Please write out only the lines from the line with "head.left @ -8" to the line with "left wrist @", inclusive, exactly as they stand below, without the pictures.

■ Given material
........
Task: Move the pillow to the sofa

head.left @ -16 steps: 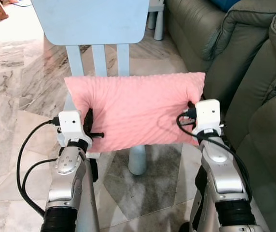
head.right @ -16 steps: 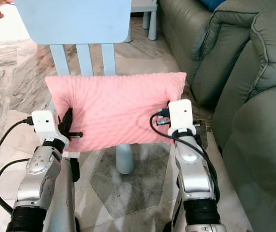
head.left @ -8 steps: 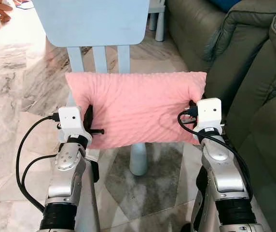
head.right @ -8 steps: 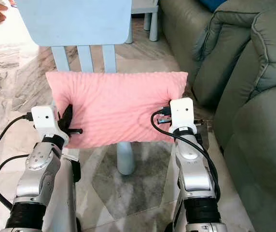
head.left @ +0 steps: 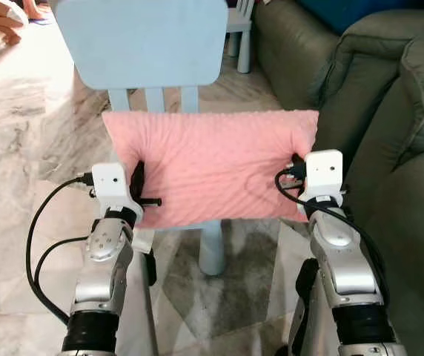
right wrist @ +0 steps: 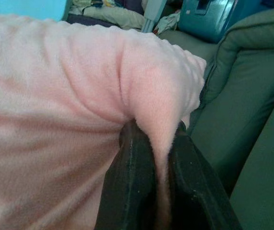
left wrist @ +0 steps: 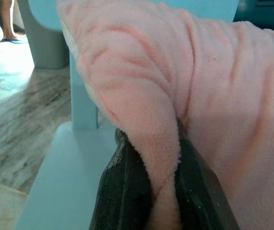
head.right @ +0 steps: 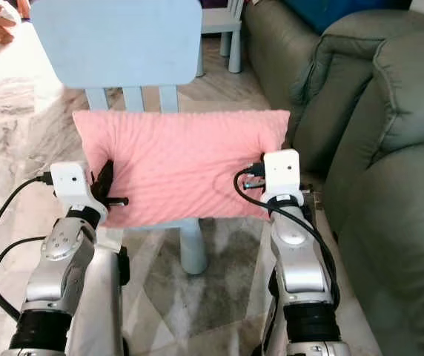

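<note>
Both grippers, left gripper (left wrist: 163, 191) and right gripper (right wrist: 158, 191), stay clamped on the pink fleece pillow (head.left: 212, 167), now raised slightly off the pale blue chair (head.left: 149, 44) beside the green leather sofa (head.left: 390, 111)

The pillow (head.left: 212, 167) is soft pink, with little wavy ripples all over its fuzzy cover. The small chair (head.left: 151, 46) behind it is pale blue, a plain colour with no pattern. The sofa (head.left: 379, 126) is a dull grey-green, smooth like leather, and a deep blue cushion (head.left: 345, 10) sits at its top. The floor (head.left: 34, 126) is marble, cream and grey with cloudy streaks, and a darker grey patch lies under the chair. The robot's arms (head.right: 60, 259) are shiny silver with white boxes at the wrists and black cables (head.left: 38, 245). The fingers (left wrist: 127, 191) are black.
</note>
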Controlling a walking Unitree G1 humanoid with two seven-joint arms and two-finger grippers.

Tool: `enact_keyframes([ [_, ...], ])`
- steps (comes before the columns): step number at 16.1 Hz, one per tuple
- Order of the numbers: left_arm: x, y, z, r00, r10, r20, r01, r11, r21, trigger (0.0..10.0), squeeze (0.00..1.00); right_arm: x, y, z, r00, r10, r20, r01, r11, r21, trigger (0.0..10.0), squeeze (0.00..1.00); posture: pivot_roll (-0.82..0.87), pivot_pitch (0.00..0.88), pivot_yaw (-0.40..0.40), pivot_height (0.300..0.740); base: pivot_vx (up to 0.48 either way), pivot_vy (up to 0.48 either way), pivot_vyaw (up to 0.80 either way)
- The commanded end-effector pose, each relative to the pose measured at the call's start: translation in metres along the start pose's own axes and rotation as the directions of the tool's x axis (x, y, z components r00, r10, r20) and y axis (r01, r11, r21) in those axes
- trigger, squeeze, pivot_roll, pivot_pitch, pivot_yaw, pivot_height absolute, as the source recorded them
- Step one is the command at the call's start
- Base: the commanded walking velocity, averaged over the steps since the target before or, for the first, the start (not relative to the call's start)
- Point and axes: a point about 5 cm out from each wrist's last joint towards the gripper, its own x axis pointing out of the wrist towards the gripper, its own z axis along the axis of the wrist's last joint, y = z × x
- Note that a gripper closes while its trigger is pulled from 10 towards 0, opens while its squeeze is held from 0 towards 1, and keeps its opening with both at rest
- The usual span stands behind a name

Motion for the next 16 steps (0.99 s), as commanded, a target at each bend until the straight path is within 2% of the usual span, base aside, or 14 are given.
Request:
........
■ Answer space
head.left @ -8 steps: 
head.right @ -8 steps: 
head.left @ +0 steps: 
right wrist @ +0 steps: 
left wrist @ +0 steps: 

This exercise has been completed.